"""

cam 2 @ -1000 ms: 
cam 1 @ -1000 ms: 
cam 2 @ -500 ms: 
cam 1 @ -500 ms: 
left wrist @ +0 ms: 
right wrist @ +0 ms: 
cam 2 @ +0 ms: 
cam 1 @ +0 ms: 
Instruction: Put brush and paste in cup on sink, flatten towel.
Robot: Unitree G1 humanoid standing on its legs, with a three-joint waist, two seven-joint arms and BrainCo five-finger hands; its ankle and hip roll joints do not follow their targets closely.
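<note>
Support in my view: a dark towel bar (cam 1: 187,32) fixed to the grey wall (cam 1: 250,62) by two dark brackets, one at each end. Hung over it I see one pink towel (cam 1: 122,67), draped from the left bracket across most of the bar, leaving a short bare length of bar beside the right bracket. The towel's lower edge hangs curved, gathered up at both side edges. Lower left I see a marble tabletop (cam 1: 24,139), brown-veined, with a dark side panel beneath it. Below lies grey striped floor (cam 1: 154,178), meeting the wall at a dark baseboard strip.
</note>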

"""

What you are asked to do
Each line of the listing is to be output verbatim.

Solved problem
cam 2 @ -1000 ms: 
cam 1 @ -1000 ms: 
cam 2 @ -500 ms: 
cam 1 @ -500 ms: 
left wrist @ +0 ms: 
right wrist @ +0 ms: 
cam 2 @ +0 ms: 
cam 1 @ +0 ms: 
Instruction: Put brush and paste in cup on sink, flatten towel.
Robot: Unitree G1 humanoid standing on its legs, with a three-joint waist, two seven-joint arms and BrainCo five-finger hands; its ankle and hip roll joints do not follow their targets closely.
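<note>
Support in my view: a dark towel bar (cam 1: 187,32) fixed to the grey wall (cam 1: 250,62) by two dark brackets, one at each end. Hung over it I see one pink towel (cam 1: 122,67), draped from the left bracket across most of the bar, leaving a short bare length of bar beside the right bracket. The towel's lower edge hangs curved, gathered up at both side edges. Lower left I see a marble tabletop (cam 1: 24,139), brown-veined, with a dark side panel beneath it. Below lies grey striped floor (cam 1: 154,178), meeting the wall at a dark baseboard strip.
</note>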

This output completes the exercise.